Gay McDougall, Distinguished Scholar-in-Residence at Fordham Law’s Leitner Center for International Law and Justice, will be awarded South Africa’s National Medal of Honor at a ceremony in Pretoria, South Africa. McDougall has been a leader in international civil rights and anti-apartheid work since the 1970s.

McDougall will be awarded the medal, named for anti-apartheid politician O.R. Tambo, in recognition of her “excellent contribution in the fight against apartheid and injustices meted out on the black majority,” according to a Letter of Commendation detailing her anti-apartheid work. In the early 1980s, McDougall participated in an activist movement in the United States that roused national support for U.S. economic sanctions against apartheid. Later, she worked with liberation leaders internationally and worked in South Africa to support South African lawyers who were taking legal action against oppressive apartheid policies. McDougall was also a member of South Africa’s Independent Electoral Commission, which oversaw the nation’s first democratic election in 1994. In recognition of her many efforts on behalf of and successes for the anti-apartheid movement, she was invited to stand next to Nelson Mandela as he cast his ballot in the election that won him the South African presidency.

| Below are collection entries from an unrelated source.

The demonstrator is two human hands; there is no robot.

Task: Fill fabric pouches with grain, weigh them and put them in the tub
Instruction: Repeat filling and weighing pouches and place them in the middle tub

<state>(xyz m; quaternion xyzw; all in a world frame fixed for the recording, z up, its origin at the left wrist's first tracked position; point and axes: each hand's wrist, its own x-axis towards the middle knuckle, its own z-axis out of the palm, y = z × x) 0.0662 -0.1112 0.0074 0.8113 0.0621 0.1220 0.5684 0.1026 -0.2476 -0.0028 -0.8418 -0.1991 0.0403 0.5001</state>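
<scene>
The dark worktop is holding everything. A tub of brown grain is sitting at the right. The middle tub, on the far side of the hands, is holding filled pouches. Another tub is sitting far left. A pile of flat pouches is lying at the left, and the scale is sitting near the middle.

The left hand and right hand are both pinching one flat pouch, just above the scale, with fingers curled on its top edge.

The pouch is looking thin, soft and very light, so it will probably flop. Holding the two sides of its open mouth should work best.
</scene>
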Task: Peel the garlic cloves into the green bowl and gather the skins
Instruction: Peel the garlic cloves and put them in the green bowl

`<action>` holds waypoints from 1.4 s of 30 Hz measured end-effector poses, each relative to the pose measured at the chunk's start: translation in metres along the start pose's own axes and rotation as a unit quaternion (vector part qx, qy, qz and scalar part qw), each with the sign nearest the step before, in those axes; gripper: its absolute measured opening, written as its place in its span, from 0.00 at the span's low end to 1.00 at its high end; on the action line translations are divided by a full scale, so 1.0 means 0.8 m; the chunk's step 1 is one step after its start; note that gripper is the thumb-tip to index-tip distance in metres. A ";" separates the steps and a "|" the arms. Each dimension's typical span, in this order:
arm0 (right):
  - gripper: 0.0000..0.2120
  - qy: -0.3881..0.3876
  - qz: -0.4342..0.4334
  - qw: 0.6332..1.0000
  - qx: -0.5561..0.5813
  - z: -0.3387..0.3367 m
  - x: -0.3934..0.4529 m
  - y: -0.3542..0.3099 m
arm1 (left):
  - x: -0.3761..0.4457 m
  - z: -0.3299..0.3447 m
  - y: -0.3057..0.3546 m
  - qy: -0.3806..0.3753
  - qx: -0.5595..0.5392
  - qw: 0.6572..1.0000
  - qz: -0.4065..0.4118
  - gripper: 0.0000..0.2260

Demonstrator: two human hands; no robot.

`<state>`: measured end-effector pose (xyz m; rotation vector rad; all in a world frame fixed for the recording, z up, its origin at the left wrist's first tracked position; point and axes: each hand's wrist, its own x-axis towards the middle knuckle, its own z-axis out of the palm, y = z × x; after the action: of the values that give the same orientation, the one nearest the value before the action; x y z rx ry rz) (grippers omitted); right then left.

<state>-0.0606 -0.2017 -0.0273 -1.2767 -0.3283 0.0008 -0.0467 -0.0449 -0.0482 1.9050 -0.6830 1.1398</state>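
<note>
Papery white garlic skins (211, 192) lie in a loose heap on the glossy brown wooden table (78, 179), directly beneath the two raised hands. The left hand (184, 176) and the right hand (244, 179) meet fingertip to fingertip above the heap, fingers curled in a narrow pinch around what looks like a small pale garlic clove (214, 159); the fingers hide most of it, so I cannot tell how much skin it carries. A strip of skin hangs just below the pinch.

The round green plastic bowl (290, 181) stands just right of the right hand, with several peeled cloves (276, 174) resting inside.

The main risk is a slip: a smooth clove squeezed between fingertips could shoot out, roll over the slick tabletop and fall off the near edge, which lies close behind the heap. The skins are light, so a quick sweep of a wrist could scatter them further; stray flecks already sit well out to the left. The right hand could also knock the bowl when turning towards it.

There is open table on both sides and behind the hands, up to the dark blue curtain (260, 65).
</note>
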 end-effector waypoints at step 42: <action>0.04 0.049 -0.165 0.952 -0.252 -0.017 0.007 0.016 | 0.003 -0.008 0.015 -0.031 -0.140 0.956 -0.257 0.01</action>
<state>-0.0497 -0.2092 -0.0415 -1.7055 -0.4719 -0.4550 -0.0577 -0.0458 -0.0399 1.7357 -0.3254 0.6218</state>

McDougall said that she is especially honored to receive the medal because she looked up to O.R. Tambo for his activism in the anti-apartheid movement during the 60s, 70s, and 80s. “This was the person that the international community, and I myself, felt was the personification of the South African cause for racial equality,” she said of Tambo. “In that respect, it means a tremendous amount to me to be given this honor.”

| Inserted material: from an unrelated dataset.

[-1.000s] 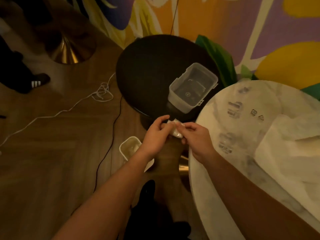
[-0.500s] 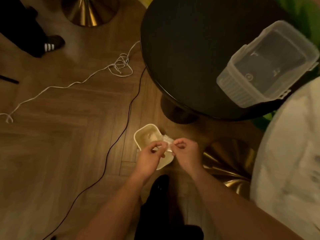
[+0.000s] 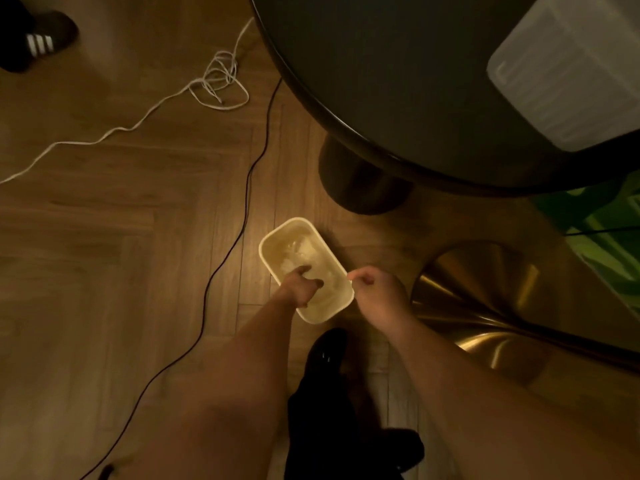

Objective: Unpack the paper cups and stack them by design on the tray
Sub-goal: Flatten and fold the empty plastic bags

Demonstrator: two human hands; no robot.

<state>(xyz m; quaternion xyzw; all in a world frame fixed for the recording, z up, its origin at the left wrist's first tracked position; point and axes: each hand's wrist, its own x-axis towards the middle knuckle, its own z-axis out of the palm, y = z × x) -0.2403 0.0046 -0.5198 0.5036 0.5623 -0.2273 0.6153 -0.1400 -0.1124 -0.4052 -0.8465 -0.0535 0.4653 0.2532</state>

McDougall has also been working for over a year on the UN’s Post-2015 Sustainable Development Goals and Means of Implementation. She first became involved with the project in 2006, when she was the UN Independent Expert on Minority Issues. After finding that minorities were “practically invisible” in the impact reports on the UN’s Millennium Development Goals, McDougall wrote a report on the issue and made recommendations to address it.

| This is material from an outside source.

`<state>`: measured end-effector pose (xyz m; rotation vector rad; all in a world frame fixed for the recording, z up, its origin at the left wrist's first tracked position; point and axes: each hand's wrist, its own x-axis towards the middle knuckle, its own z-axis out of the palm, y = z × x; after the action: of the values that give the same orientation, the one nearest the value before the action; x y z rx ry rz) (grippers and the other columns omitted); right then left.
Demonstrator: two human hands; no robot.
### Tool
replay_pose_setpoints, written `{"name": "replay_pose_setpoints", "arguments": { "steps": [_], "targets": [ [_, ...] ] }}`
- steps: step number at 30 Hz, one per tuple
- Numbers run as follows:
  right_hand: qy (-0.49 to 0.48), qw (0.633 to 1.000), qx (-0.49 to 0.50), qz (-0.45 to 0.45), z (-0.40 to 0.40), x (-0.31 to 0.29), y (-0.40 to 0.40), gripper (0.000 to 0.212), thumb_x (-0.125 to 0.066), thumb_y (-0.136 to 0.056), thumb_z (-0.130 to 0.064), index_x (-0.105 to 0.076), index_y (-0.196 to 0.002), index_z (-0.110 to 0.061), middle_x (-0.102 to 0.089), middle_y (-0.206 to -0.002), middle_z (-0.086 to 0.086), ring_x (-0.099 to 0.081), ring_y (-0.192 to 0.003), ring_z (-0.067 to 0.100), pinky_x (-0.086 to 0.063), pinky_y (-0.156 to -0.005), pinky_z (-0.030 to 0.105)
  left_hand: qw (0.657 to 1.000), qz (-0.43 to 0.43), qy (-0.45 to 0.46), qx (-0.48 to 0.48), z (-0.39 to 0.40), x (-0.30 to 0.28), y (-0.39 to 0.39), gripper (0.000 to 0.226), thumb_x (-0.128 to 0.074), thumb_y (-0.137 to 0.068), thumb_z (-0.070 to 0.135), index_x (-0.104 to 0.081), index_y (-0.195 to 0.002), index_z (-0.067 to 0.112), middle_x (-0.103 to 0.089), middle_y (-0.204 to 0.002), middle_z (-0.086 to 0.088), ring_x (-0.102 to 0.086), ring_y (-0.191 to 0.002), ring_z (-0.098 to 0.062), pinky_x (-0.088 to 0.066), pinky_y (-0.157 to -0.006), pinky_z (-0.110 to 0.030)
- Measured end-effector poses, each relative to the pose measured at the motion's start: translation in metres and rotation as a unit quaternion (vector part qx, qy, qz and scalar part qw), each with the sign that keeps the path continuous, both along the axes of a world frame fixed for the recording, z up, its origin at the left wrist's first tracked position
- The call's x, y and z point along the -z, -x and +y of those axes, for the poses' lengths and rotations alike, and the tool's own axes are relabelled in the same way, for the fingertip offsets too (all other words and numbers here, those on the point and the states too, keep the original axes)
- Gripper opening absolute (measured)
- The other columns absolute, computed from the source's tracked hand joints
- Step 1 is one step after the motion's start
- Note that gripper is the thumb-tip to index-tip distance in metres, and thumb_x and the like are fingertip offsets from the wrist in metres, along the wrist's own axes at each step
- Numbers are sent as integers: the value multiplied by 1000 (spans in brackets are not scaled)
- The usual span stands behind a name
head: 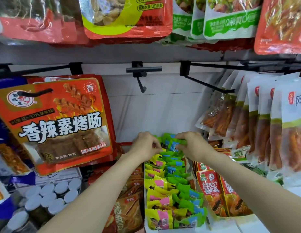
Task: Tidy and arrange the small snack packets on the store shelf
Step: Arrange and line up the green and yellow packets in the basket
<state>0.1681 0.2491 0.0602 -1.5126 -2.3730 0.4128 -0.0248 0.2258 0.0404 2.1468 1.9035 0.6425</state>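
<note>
Fingers of both hands are curled down into the far end of a white tray (147, 230) of small snack packets. The left hand (144, 145) has its fingertips bent onto the packets at the back of the yellow row; whether it actually pinches one is hidden under the knuckles. The right hand (192, 143) curls its fingers round a green packet with a blue label (174, 144), lifted a little above the rest, though the thumb is out of sight behind it.

In the tray, yellow packets with pink labels (159, 197) fill the left column and green packets with blue labels (188, 199) the right, overlapping and tilted so that the print is too small to read. The tray's near edge is partly cut off at the bottom of the frame.

Just right of the tray stand red papaya packets (208, 190), upright in a row. Left of it lie orange snack bags (128, 207), mostly covered by the left forearm. Further left are jars with pale lids (50, 195). A large red hanging bag (60, 121) fills the left side, and pale bags of orange strips (264, 125) hang on the right, cut by the frame edge. A bare black peg hook (141, 76) sticks out between them. Bags above are cropped at the top.
</note>
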Motion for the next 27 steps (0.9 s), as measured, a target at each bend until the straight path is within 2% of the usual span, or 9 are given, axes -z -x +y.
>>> {"name": "replay_pose_setpoints", "arguments": {
  "steps": [3, 5, 7, 10, 13, 15, 17, 21, 27],
  "targets": [
    [1, 1000, -16, -9, 3, -6, 2, 39, -65, -93, -24, -60, -132, -16, -61, -133, 9, -54, -124, 25, -37, -101, 25, 998, 24, 14, -51, -1, 2, 6, 16, -73, -86, 40, -77, -96, 28, -62, -115, -1, -49, -118, -24, -40, -102, -37],
    [-10, 1000, -14, 2, 4, -7, 8, 38, -67, -91, -23, -62, -128, -18, -63, -128, 12, -53, -123, 26, -41, -101, 30, 996, 45, 23, -72, -3, 2, 9, 16, -70, -88, 41, -77, -97, 29, -61, -117, 0, -46, -120, -25, -37, -100, -37],
    [-18, 1000, -1, 23, 4, -4, 16, 36, -70, -89, -24, -63, -123, -20, -65, -123, 13, -53, -120, 28, -46, -97, 33, 996, 27, 34, -83, -4, 4, 12, 16, -74, -86, 39, -77, -97, 28, -63, -113, -3, -50, -117, -26, -41, -97, -36],
    [6, 998, 30, 62, 2, 6, 22, 37, -74, -85, -26, -66, -120, -17, -63, -121, 15, -64, -97, 30, -53, -87, 35, 992, -14, 84, -91, -3, 4, 18, 16, -78, -83, 32, -78, -93, 19, -72, -108, -5, -61, -107, -22, -47, -88, -28],
    [25, 998, 36, 46, 5, 10, 18, 41, -76, -83, -32, -68, -121, -19, -63, -126, 14, -62, -111, 28, -47, -97, 30, 988, -24, 113, -101, -1, 3, 22, 8, -77, -85, 23, -75, -83, 16, -74, -105, -5, -62, -91, -12, -43, -76, -21],
    [33, 997, 39, 53, 8, 6, 15, 36, -75, -85, -33, -71, -118, -19, -66, -124, 13, -63, -111, 25, -44, -91, 21, 988, -23, 94, -118, -1, 4, 22, 9, -75, -87, 18, -70, -80, 18, -73, -102, -7, -61, -86, -15, -40, -72, -21],
    [41, 998, 21, 52, 7, 5, 15, 33, -72, -87, -33, -72, -116, -19, -70, -119, 10, -66, -106, 22, -41, -84, 15, 989, -26, 69, -128, -2, 9, 21, 5, -72, -90, 16, -71, -85, 14, -73, -101, -10, -63, -88, -19, -40, -71, -21],
    [62, 998, -8, 11, 3, 13, 21, 49, -76, -80, -44, -68, -122, -21, -63, -127, 11, -61, -112, 23, -42, -99, 24, 988, -62, 54, -133, -3, 15, 19, 10, -73, -89, 17, -67, -80, 16, -72, -102, -14, -66, -97, -26, -40, -72, -22],
    [40, 999, -8, -34, 14, 11, 24, 47, -78, -82, -29, -64, -126, -20, -55, -134, 13, -55, -121, 28, -42, -104, 28, 985, -90, 58, -136, -6, 19, 27, 17, -72, -88, 13, -63, -74, 18, -70, -108, -18, -65, -104, -31, -42, -76, -23]
  ]
}}
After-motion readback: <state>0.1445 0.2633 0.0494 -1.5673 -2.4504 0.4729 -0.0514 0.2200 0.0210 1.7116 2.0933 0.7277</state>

At this stage, McDougall says, the UN has the potential to incorporate her recommendations into the new development agenda currently being created. McDougall has spent the past 18 months following proceedings at the UN and making recommendations whenever possible.

She suggests that one of the biggest problems with the current system of reporting progress on development goals is the use of aggregated data. “If you do it by aggregate number, there are countries that look good and can certainly spin positive development outcomes, but positive development has not happened equally across the society,” she explained. “Some areas—where there’s a lot of discrimination against minorities—have not benefited at all. But that’s wiped out in aggregate figures, because it looks good in terms of the average.”

Another recent development for McDougall is her nomination by the Obama Administration to the UN Committee on the Elimination of Racial Discrimination. If she is elected to the Committee in June, it will be her second time serving, her first time having been a four-year term that began in 1997. She was the first American named to the Committee.